[Stored dataset items]
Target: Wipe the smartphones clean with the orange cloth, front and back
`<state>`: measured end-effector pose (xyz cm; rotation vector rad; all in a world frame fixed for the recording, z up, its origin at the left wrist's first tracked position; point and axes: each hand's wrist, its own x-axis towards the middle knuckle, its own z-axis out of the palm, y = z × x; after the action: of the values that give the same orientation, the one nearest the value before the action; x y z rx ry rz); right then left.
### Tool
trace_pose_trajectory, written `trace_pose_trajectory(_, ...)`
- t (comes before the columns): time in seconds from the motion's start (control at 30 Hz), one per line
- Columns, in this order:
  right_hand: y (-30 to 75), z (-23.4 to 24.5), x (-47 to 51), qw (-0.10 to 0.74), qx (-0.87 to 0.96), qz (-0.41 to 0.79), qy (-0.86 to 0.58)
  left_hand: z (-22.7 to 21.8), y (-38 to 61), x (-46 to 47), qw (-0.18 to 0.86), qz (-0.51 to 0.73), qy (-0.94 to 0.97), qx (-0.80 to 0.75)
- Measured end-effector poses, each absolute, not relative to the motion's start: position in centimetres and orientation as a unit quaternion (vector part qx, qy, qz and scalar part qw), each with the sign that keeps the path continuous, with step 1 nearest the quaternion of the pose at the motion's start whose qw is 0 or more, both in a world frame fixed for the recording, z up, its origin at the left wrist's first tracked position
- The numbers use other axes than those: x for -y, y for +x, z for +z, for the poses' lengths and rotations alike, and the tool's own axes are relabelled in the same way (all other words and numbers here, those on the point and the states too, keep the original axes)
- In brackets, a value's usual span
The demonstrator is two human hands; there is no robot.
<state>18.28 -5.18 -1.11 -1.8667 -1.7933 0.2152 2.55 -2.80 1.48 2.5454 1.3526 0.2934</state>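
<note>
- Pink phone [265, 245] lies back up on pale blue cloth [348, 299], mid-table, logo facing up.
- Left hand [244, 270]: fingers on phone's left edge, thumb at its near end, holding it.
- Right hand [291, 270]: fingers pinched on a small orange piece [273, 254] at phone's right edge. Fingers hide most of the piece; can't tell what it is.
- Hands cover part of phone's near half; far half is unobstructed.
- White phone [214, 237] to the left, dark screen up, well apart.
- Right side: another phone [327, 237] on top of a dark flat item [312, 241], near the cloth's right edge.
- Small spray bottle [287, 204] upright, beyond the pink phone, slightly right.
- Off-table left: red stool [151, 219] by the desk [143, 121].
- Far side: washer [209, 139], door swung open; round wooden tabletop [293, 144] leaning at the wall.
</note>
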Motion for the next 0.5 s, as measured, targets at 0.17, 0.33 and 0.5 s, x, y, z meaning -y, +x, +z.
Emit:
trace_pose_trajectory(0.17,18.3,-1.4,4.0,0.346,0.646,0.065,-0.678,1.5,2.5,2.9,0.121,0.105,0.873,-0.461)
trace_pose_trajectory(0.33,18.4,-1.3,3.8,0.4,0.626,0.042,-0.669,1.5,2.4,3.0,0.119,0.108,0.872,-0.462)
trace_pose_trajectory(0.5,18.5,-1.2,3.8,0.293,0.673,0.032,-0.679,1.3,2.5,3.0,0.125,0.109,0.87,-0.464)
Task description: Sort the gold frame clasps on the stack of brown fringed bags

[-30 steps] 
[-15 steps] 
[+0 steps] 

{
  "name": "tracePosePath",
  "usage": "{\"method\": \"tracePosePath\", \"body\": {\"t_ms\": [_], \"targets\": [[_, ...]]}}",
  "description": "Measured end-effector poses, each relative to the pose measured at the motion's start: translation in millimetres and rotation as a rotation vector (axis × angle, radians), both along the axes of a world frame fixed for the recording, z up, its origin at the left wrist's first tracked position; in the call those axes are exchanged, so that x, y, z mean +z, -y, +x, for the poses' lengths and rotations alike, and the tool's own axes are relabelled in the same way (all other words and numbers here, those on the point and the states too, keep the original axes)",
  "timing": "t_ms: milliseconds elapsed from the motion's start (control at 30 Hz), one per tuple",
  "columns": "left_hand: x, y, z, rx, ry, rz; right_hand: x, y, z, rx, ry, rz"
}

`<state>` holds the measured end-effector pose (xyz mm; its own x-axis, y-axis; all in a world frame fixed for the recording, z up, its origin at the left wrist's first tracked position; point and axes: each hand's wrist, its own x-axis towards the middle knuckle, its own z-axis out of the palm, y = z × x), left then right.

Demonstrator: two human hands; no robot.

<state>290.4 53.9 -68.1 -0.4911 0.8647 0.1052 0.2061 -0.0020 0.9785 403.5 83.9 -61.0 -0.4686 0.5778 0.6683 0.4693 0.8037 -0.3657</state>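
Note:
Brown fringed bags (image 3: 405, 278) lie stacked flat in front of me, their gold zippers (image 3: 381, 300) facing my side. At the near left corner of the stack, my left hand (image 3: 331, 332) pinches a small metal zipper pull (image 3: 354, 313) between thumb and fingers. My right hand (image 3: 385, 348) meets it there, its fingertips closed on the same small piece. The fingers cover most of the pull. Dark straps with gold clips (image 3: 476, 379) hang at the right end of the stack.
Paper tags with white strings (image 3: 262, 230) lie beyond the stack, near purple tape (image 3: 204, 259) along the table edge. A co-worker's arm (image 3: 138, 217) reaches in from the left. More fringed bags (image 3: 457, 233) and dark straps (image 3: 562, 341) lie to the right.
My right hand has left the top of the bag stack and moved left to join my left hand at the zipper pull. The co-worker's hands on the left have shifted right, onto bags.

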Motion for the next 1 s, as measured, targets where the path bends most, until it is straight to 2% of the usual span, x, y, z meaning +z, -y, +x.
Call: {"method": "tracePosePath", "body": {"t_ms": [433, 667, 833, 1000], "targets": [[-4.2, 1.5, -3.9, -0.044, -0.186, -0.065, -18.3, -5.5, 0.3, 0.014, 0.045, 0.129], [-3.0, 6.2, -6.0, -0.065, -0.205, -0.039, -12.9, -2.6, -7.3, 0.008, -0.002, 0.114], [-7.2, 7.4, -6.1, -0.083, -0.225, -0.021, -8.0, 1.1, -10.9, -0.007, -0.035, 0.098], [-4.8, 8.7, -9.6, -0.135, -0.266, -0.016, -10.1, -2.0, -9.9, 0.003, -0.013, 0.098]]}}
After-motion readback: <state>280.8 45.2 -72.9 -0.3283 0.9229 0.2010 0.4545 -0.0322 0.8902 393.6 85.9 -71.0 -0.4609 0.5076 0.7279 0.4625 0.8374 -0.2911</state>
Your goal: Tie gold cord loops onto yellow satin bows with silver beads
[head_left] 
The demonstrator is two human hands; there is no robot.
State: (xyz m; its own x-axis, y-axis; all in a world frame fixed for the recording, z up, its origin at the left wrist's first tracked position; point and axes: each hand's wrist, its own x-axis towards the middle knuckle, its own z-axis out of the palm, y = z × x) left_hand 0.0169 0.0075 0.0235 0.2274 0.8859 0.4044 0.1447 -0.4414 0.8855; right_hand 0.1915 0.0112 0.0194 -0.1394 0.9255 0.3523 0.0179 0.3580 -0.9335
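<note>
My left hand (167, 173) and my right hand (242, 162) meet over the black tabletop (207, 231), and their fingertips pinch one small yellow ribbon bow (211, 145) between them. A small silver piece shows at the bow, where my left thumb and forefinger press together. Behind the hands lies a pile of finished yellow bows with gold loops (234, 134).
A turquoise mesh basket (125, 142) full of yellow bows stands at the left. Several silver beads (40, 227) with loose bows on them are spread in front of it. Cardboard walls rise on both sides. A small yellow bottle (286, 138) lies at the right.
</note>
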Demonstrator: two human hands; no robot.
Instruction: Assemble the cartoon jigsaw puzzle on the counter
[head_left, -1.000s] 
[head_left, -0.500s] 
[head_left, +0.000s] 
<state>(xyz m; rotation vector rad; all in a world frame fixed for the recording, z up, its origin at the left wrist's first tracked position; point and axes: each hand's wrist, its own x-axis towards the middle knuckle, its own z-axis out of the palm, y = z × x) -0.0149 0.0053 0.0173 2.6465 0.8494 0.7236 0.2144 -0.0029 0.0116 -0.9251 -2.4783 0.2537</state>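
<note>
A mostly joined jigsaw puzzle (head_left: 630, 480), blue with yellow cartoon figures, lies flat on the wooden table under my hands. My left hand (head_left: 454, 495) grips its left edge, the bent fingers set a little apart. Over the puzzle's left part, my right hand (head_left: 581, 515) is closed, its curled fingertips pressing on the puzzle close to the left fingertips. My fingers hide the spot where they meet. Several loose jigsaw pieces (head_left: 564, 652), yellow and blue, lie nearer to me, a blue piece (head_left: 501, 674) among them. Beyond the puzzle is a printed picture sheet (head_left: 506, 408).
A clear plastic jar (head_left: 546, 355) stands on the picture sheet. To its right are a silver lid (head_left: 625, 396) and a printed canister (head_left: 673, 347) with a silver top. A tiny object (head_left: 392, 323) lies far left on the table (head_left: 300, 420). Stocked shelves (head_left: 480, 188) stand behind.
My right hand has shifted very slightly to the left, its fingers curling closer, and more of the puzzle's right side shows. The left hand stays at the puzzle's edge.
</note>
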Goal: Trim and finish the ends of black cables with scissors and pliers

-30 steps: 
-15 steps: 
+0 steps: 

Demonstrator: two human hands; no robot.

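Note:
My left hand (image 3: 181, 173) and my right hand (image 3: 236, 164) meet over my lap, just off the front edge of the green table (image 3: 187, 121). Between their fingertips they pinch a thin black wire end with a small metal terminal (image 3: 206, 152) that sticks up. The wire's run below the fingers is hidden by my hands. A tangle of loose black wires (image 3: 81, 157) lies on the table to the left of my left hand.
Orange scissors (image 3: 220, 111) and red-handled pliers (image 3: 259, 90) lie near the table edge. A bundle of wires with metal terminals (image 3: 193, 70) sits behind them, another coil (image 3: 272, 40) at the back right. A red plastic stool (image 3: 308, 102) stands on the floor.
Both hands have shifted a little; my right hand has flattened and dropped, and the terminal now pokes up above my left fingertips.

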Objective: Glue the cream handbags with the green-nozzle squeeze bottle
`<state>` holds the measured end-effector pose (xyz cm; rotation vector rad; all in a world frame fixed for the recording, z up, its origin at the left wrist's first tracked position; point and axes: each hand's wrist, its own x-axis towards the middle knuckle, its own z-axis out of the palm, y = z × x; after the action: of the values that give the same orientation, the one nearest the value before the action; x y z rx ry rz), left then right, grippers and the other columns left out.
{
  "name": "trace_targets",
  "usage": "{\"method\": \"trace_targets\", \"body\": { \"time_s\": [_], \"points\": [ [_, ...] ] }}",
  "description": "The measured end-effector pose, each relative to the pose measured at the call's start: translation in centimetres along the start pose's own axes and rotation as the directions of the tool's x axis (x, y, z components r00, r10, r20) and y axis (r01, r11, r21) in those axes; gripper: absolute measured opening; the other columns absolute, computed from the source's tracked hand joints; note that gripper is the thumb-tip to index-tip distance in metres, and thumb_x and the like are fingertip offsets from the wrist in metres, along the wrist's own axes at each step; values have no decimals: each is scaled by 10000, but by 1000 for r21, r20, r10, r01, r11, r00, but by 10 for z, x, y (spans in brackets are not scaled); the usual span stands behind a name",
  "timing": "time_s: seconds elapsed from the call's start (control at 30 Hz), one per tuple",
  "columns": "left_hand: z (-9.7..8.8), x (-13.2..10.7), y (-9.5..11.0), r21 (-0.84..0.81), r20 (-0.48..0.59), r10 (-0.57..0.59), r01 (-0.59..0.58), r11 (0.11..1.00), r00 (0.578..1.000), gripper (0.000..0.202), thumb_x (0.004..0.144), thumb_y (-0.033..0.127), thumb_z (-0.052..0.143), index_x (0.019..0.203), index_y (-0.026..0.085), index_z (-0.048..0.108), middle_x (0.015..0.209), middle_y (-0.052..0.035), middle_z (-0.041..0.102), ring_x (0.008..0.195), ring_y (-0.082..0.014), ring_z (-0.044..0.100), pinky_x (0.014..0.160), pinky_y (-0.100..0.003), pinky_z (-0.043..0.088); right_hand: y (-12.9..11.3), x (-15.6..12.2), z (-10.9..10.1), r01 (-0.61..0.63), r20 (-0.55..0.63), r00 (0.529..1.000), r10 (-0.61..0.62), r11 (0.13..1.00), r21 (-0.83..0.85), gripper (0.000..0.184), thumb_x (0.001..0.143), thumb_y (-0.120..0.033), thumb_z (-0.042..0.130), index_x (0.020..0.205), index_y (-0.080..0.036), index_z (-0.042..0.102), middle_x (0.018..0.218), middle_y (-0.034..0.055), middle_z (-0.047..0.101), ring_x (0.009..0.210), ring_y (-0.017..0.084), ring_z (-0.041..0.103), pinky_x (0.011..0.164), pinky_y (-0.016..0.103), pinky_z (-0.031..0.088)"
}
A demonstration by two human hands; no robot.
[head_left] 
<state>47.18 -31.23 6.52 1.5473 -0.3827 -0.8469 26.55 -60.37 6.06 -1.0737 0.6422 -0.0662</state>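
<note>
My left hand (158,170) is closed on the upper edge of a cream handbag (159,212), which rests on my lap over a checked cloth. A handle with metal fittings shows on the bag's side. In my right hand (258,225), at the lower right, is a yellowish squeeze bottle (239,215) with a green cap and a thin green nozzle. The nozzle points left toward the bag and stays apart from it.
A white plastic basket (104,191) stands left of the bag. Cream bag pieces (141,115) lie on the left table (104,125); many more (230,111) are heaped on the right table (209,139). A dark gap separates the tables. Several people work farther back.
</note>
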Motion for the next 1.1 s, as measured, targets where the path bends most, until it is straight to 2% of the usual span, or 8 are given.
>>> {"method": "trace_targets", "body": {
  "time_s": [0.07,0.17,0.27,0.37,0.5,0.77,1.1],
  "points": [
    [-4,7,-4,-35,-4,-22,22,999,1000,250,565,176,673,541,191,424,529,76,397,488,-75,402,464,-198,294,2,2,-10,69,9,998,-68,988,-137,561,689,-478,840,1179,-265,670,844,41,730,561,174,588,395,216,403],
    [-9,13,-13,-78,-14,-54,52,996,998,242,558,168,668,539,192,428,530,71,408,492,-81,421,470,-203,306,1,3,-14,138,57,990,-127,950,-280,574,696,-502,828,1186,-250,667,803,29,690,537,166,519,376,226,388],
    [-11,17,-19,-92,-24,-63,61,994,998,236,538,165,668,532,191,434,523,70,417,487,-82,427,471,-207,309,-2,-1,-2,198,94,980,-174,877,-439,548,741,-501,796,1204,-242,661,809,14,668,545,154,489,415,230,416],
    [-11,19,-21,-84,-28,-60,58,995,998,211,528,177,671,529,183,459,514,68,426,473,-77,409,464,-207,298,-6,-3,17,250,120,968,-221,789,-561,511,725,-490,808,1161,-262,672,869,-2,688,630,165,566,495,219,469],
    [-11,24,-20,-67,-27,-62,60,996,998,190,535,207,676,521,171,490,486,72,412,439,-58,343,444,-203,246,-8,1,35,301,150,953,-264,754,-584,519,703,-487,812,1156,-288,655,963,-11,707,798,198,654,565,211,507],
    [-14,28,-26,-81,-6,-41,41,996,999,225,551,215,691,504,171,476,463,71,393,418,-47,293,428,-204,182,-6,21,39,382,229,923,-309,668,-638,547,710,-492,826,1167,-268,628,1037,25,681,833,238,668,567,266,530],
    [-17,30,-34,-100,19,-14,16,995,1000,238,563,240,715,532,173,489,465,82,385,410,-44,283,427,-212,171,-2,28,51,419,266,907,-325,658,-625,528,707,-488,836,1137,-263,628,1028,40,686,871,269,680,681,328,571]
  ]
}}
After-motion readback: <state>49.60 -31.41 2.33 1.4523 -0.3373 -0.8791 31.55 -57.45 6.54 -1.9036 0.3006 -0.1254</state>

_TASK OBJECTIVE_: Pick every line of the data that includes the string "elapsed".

_TASK OUTPUT_:
  "timing": "t_ms: milliseconds elapsed from the motion's start (control at 30 Hz), one per tuple",
  "timing": "time_s: seconds elapsed from the call's start (control at 30 Hz), one per tuple",

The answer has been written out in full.